### Task objective
Select the lines below containing the word "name".

### Collected material
━━━

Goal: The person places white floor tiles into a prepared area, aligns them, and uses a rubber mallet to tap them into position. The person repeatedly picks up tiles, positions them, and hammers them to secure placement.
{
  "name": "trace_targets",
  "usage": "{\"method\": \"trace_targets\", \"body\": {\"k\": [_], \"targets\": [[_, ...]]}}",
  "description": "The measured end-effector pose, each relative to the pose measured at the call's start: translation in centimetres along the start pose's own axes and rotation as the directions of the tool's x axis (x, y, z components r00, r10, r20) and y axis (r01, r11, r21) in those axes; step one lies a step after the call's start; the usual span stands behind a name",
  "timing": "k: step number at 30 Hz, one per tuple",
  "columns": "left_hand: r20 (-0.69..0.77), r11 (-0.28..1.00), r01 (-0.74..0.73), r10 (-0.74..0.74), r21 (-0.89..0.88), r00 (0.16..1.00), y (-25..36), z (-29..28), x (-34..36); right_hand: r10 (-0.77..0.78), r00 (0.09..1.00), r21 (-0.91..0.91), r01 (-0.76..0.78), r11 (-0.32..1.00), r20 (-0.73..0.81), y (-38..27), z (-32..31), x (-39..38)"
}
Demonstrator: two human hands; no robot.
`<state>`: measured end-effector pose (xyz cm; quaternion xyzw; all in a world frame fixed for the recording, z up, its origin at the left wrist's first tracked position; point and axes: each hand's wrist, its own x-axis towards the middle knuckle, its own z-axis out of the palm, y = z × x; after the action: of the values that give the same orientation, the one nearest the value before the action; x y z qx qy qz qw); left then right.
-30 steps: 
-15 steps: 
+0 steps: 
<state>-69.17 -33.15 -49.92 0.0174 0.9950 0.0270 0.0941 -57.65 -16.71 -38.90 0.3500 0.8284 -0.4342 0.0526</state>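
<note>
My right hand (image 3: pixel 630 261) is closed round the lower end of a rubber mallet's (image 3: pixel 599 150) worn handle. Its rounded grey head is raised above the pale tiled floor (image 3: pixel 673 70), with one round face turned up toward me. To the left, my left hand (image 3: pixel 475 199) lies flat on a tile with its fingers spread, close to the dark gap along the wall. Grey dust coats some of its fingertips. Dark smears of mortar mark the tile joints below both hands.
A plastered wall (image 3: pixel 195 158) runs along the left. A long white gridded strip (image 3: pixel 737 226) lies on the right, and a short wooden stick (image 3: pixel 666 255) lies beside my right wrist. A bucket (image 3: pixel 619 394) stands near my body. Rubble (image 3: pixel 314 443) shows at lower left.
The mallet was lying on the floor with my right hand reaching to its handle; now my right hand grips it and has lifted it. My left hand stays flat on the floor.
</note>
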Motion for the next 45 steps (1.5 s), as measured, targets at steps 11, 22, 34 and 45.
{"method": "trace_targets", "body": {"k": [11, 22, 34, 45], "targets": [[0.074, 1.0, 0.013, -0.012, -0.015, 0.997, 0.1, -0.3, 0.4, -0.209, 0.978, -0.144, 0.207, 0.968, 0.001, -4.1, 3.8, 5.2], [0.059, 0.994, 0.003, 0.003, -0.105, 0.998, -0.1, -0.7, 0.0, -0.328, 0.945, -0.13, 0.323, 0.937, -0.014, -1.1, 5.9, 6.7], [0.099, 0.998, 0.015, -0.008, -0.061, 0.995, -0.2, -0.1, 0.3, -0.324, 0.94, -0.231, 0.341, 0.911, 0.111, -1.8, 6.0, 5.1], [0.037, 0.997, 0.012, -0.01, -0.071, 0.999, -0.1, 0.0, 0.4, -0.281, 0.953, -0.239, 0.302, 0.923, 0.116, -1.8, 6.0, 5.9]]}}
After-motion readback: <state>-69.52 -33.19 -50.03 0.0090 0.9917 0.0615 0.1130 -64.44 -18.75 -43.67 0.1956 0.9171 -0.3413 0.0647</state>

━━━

### Task answer
  "name": "trace_targets",
  "description": "The measured end-effector pose, each relative to the pose measured at the call's start: translation in centimetres along the start pose's own axes and rotation as the directions of the tool's x axis (x, y, z components r00, r10, r20) and y axis (r01, r11, r21) in those axes; step one lies a step after the call's start; the usual span stands behind a name",

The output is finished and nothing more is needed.